News / Economy

    Facebook Stock Hits New Low

    Facebook stock has fallen below $20 per share -- nearly half the stock's initial selling price after its much-hyped public debut in May.  The sell-off came Thursday after the expiration of a 90-day ban that prevented early investors from selling shares of Facebook for quick profit. Despite the stock's poor performance so far, some say it's too early to give up on Facebook.

    It was easily the most anticipated, most watched public offering of 2012, but just three months later, early investors couldn't get rid of their shares fast enough.

    "They just threw it out there. The stock was down, six, seven percent, which says to me that the people that know the most about the company don't want to be anywhere near the shares," said Jeff Mackey, host of Yahoo Finance.
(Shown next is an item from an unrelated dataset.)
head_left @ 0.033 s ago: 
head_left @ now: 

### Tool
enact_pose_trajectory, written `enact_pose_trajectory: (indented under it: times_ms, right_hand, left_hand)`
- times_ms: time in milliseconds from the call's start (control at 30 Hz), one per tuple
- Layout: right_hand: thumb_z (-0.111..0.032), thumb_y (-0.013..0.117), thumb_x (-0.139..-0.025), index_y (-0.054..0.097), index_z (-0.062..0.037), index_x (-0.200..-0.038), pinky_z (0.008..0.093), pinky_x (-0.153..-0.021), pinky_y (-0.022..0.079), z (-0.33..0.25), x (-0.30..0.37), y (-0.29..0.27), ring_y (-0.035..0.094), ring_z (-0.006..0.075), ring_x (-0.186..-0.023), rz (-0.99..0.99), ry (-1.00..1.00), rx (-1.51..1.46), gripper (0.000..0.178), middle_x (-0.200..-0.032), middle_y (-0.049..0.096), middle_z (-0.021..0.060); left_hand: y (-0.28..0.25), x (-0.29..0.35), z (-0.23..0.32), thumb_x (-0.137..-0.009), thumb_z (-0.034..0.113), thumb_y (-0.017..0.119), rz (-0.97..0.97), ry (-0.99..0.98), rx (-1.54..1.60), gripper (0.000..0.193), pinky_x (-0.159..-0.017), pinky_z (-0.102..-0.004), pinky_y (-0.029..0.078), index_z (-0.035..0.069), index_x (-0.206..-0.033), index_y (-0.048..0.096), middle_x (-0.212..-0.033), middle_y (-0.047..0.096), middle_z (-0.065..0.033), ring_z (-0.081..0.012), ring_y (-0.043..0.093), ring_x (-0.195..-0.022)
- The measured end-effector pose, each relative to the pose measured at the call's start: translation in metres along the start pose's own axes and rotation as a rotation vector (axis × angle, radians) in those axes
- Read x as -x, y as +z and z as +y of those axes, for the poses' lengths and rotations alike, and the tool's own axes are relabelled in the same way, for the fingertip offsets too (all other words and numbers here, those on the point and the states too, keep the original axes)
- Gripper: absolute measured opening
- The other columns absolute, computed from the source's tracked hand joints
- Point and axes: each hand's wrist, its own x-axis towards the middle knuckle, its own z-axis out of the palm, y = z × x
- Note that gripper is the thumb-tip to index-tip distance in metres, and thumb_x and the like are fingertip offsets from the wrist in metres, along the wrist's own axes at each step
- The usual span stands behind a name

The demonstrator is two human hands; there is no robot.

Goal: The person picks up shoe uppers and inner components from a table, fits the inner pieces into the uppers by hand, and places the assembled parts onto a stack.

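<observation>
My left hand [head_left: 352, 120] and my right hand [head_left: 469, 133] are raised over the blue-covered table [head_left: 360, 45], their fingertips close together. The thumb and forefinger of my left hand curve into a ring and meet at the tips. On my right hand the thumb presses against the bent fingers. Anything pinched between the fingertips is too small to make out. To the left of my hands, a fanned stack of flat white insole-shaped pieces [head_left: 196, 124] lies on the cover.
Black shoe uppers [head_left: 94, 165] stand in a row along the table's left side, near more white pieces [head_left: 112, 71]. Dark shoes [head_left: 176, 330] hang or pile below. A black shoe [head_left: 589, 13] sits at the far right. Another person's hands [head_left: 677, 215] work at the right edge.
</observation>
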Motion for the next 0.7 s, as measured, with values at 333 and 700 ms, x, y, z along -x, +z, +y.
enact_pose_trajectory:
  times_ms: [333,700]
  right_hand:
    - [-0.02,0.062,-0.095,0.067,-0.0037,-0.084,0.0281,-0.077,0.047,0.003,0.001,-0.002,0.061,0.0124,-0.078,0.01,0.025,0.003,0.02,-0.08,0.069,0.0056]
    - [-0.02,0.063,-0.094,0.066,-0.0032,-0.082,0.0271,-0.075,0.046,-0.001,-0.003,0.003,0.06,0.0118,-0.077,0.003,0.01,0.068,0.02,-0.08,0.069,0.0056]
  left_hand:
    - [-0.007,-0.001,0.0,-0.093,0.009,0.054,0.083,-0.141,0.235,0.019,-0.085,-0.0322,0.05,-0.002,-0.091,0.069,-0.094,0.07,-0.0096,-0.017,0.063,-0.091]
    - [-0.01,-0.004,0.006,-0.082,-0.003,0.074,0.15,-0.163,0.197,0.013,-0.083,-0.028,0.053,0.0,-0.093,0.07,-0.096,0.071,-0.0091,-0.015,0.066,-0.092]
    More than 270 million shares became available Thursday after selling restrictions were lifted - sending Facebook stock to a new low, and shaving about $50 billion off its market value.

    But at nearly half it's $38 selling price in May, equity analyst Scott Kessler at Standard and Poor's sees a bargain.

    "Ultimately we think these are going to provide a nice buying opportunity for investors because we don't necessarily see a lot of selling by insiders," Kessler said.

    Others urge casual investors to be wary.  Facebook reported losses in July due to higher costs and slowing revenue. And there are new concerns about the company's leadership and its ability to attract advertising.

    Yahoo's Mackey says he's taking his cue from the big investors.

    "I don't want to buy what Goldman Sachs doesn't want to own cause I think they're pretty smart guys.  I want to be buying alongside them, so you know, this Facebook thing: it's time to take a pass," Mackey said.

    But Kessler says it's too early to write off the Internet's number one social network.

    "The reality is that we're looking for the company to grow revenues at 25 percent or more annually for 2012, 2013 and 2014," Kessler said.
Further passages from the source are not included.